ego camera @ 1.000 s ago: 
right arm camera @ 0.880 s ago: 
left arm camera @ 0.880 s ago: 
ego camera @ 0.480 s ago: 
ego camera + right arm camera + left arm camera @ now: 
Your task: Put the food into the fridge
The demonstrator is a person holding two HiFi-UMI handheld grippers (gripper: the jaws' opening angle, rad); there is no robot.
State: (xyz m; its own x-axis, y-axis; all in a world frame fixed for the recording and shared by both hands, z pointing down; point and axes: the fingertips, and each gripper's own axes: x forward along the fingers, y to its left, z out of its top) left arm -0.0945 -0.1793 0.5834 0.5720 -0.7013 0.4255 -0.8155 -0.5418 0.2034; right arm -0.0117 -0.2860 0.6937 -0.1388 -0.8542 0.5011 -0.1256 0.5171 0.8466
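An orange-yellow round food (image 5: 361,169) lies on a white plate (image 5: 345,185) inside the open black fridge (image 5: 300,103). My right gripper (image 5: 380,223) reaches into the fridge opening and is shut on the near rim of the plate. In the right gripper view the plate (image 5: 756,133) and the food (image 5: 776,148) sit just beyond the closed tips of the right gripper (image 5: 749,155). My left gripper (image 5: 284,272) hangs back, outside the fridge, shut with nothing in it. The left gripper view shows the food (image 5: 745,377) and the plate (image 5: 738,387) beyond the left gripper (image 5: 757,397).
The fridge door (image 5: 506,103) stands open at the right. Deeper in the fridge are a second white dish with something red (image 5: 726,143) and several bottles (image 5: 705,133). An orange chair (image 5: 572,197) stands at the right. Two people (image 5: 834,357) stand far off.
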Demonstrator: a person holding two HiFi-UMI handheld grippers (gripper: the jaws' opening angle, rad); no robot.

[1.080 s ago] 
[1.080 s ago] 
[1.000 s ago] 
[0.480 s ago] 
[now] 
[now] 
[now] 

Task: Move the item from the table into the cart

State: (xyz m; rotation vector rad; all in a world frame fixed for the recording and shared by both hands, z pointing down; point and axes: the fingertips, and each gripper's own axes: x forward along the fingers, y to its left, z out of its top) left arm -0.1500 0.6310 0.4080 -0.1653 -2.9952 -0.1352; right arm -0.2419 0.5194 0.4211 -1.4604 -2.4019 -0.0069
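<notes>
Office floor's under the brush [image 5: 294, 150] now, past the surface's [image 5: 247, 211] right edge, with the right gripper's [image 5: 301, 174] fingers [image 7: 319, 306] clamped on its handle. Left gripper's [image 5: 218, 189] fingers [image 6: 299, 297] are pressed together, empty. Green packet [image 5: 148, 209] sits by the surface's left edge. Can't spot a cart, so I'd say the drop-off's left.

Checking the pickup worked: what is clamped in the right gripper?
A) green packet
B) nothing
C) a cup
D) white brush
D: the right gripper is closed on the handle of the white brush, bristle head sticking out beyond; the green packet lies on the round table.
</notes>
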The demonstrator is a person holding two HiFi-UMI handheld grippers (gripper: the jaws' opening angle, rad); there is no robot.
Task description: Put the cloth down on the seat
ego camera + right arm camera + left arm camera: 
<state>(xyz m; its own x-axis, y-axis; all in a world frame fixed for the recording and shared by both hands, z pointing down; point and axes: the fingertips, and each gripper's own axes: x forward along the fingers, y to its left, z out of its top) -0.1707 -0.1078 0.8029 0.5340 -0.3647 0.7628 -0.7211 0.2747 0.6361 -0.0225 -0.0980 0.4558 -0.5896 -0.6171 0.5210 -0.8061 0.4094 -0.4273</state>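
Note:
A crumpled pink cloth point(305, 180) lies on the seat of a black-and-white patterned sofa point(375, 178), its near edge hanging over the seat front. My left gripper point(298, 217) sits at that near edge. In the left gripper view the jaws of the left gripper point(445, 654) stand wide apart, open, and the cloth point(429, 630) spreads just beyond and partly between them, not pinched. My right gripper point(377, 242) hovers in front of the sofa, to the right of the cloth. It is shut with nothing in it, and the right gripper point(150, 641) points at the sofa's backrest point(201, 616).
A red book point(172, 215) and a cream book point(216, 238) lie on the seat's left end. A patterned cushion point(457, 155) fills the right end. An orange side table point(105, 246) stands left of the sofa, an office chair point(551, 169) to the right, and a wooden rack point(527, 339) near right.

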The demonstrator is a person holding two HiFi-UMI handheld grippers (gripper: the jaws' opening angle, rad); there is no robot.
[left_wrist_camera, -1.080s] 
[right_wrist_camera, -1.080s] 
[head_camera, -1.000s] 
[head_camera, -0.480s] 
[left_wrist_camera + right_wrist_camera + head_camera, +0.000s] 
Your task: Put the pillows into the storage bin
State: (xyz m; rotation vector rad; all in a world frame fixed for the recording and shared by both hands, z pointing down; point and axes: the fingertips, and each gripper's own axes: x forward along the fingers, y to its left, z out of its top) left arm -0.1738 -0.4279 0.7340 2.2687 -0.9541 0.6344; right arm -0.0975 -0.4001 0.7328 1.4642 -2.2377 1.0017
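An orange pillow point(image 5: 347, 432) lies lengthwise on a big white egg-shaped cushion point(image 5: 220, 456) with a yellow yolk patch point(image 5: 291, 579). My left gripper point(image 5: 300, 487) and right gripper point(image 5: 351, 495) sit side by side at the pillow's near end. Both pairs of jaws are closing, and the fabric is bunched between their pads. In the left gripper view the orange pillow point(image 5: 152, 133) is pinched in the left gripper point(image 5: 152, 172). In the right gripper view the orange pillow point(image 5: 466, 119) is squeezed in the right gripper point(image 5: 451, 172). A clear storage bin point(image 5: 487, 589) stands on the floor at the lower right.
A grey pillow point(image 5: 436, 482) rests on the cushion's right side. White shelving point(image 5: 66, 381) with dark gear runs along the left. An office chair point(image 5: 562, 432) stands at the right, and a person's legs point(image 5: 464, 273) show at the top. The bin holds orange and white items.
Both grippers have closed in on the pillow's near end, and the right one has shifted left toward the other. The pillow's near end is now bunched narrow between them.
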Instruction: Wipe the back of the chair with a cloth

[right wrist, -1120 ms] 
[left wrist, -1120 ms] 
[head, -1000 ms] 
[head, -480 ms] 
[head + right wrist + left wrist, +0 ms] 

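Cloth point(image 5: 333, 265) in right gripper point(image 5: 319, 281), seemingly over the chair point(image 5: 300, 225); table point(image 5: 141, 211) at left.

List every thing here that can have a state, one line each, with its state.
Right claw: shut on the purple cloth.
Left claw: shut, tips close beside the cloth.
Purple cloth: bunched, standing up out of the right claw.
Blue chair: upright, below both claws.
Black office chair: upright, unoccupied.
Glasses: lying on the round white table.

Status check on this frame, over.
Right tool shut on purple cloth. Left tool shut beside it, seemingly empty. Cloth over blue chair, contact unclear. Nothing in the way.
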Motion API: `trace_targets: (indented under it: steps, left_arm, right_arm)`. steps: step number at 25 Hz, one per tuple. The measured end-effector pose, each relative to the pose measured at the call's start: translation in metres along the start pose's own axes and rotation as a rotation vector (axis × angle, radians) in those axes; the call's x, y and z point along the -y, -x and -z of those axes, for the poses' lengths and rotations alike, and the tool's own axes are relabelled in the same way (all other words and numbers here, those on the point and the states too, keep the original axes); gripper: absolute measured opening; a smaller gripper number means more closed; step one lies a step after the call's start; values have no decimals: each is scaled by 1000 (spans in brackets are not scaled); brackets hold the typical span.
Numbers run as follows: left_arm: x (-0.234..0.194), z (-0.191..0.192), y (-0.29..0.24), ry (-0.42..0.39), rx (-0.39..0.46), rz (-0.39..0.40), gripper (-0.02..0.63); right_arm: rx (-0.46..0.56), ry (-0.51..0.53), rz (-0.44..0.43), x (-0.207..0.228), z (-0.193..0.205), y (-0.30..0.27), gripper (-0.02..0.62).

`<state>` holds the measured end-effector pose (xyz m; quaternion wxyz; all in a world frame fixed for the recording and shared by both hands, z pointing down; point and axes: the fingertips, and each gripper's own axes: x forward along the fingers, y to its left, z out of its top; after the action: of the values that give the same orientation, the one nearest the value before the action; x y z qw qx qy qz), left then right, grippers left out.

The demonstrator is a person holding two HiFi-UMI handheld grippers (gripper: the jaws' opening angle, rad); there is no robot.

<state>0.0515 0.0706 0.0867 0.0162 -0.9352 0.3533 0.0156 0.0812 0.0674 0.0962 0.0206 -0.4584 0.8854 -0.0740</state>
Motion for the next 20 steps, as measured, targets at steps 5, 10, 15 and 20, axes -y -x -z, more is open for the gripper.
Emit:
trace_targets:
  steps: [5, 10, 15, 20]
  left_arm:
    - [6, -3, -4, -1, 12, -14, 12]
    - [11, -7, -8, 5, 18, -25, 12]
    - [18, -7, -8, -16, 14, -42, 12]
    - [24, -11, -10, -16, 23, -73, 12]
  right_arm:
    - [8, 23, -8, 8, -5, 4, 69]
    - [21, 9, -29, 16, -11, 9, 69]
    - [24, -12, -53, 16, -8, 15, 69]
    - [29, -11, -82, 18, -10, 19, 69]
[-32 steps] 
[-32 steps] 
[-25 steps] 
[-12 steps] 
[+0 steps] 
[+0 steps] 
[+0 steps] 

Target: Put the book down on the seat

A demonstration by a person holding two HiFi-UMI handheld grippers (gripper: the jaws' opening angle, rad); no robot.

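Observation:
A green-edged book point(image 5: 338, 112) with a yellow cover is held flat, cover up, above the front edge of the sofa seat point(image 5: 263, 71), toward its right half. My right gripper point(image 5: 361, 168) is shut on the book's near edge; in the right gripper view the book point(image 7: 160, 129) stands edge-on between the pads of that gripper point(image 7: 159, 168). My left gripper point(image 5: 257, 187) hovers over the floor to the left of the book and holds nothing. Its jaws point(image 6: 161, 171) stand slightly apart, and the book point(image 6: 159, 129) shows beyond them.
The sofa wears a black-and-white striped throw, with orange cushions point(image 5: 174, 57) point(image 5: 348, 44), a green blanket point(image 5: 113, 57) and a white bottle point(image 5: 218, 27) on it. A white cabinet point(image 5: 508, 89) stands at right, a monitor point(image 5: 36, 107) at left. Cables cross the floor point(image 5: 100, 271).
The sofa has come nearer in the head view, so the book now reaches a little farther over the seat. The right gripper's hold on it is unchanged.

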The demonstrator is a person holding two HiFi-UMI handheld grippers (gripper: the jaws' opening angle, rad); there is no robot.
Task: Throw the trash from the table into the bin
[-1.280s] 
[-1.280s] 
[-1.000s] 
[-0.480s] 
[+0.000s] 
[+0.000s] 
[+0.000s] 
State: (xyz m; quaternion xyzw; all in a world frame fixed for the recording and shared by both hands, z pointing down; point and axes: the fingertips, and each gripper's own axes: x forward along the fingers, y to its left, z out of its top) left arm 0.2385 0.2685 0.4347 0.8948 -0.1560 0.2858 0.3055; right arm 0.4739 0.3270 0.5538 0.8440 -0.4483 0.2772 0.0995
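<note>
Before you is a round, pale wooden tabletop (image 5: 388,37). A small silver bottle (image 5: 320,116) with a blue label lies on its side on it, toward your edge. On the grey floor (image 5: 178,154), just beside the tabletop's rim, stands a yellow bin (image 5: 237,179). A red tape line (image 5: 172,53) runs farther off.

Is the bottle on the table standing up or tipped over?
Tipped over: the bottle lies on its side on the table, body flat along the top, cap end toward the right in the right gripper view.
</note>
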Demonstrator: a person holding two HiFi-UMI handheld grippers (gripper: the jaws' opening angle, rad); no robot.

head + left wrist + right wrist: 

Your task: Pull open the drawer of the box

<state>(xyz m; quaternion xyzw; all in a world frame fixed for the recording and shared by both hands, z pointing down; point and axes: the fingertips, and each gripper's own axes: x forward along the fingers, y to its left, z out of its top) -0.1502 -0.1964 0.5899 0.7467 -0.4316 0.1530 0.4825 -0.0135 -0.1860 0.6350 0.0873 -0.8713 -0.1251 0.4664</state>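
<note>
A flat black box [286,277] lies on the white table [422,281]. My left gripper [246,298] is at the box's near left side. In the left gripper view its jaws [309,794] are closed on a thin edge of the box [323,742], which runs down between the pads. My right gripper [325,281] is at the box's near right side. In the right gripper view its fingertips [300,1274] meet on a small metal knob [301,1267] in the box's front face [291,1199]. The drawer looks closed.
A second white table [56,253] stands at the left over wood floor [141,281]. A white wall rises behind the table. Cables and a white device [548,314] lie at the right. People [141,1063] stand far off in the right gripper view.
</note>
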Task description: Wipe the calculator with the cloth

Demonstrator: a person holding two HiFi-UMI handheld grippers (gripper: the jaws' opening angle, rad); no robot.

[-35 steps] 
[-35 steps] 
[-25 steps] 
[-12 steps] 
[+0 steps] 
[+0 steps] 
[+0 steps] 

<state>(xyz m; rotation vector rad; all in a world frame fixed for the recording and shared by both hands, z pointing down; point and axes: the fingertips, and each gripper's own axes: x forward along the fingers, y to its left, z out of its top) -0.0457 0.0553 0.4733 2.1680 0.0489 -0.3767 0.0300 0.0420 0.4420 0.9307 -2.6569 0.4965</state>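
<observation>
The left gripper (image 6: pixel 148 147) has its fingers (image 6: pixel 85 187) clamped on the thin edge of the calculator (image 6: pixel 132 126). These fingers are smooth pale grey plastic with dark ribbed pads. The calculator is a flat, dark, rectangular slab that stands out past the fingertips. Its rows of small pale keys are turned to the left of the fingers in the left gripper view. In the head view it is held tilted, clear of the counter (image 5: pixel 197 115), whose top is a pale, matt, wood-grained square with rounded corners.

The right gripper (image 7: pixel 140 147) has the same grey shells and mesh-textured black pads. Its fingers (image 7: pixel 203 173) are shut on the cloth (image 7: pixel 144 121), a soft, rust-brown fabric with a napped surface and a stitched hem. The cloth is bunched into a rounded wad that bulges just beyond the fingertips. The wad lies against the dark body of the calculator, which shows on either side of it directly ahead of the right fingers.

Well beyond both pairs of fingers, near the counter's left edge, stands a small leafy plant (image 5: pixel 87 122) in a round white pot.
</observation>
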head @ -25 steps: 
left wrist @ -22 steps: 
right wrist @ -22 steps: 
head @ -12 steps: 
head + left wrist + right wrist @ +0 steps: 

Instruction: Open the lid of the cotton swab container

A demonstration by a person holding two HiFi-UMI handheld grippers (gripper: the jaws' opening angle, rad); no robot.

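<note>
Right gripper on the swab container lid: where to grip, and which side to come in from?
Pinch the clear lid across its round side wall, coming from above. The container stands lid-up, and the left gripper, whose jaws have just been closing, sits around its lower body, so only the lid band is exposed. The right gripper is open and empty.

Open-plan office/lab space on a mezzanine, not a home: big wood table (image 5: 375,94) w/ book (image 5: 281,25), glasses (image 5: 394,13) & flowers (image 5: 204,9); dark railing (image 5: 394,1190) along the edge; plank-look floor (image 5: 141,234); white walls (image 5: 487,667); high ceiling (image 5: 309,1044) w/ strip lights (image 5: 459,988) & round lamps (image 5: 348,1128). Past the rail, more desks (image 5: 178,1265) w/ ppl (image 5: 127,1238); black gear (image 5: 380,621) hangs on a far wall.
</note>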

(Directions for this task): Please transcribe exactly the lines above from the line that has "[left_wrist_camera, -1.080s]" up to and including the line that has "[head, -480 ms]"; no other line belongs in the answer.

(Exercise response):
[left_wrist_camera, -1.080s] 
[right_wrist_camera, -1.080s] 
[head_camera, -1.000s] 
[head_camera, -0.480s] 
[left_wrist_camera + right_wrist_camera + head_camera, +0.000s] 
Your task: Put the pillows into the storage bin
State: (xyz m; rotation vector rad; all in a world frame fixed for the recording and shared by both hands, z pointing down; point and axes: the fingertips, and each gripper's own axes: x forward along the fingers, y to its left, z out of its top) left arm -0.1738 -0.4279 0.7340 2.2687 -0.9541 0.6344; right arm -0.0975 -0.4001 0.7328 1.4642 -2.2377 1.0017
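An orange pillow point(image 5: 347, 432) lies lengthwise on a big white egg-shaped cushion point(image 5: 220, 456) with a yellow yolk patch point(image 5: 291, 579). My left gripper point(image 5: 300, 487) and right gripper point(image 5: 351, 495) sit side by side at the pillow's near end. Both pairs of jaws are closing, and the fabric is bunched between their pads. In the left gripper view the orange pillow point(image 5: 152, 133) is pinched in the left gripper point(image 5: 152, 172). In the right gripper view the orange pillow point(image 5: 466, 119) is squeezed in the right gripper point(image 5: 451, 172). A clear storage bin point(image 5: 487, 589) stands on the floor at the lower right.
A grey pillow point(image 5: 436, 482) rests on the cushion's right side. White shelving point(image 5: 66, 381) with dark gear runs along the left. An office chair point(image 5: 562, 432) stands at the right, and a person's legs point(image 5: 464, 273) show at the top. The bin holds orange and white items.
Both grippers have closed in on the pillow's near end, and the right one has shifted left toward the other. The pillow's near end is now bunched narrow between them.
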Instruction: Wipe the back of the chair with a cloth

[right wrist, -1120 ms] 
[left wrist, -1120 ms] 
[head, -1000 ms] 
[head, -480 ms] 

That concludes the answer.